**WHAT IS REQUIRED:** The material below must be retyped in full, with every line kept exactly as it is.

**INFORMATION SHOWN:**

>>

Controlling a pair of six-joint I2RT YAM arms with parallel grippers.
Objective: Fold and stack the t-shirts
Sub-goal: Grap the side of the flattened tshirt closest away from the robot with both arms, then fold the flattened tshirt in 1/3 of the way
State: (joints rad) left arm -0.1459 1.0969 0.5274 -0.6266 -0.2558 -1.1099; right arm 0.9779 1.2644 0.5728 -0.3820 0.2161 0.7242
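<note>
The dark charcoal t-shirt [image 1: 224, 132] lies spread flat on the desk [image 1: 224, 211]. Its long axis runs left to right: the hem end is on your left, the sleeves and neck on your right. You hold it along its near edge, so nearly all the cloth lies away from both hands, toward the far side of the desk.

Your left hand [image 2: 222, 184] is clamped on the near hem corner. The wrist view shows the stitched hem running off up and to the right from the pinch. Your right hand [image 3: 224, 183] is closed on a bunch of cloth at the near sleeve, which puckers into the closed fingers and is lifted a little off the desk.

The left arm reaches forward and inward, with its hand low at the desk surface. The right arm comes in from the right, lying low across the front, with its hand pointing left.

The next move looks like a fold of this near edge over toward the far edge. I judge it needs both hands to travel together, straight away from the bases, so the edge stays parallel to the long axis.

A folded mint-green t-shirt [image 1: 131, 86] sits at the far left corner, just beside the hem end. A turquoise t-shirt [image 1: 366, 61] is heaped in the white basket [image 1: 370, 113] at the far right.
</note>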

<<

**REPLY:**
Controlling a pair of six-joint I2RT YAM arms with parallel grippers.
Objective: Fold and stack the t-shirts
Sub-goal: Grap the side of the flattened tshirt closest away from the robot with both arms, then fold the flattened tshirt in 1/3 of the way
State: (joints rad) left arm -0.1459 1.0969 0.5274 -0.6266 -0.2558 -1.1099; right arm 0.9779 1.2644 0.5728 -0.3820 0.2161 0.7242
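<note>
The dark charcoal t-shirt [image 1: 224, 132] lies spread flat on the desk [image 1: 224, 211]. Its long axis runs left to right: the hem end is on your left, the sleeves and neck on your right. You hold it along its near edge, so nearly all the cloth lies away from both hands, toward the far side of the desk.

Your left hand [image 2: 222, 184] is clamped on the near hem corner. The wrist view shows the stitched hem running off up and to the right from the pinch. Your right hand [image 3: 224, 183] is closed on a bunch of cloth at the near sleeve, which puckers into the closed fingers and is lifted a little off the desk.

The left arm reaches forward and inward, with its hand low at the desk surface. The right arm comes in from the right, lying low across the front, with its hand pointing left.

The next move looks like a fold of this near edge over toward the far edge. I judge it needs both hands to travel together, straight away from the bases, so the edge stays parallel to the long axis.

A folded mint-green t-shirt [image 1: 131, 86] sits at the far left corner, just beside the hem end. A turquoise t-shirt [image 1: 366, 61] is heaped in the white basket [image 1: 370, 113] at the far right.
</note>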

With that, the answer is complete.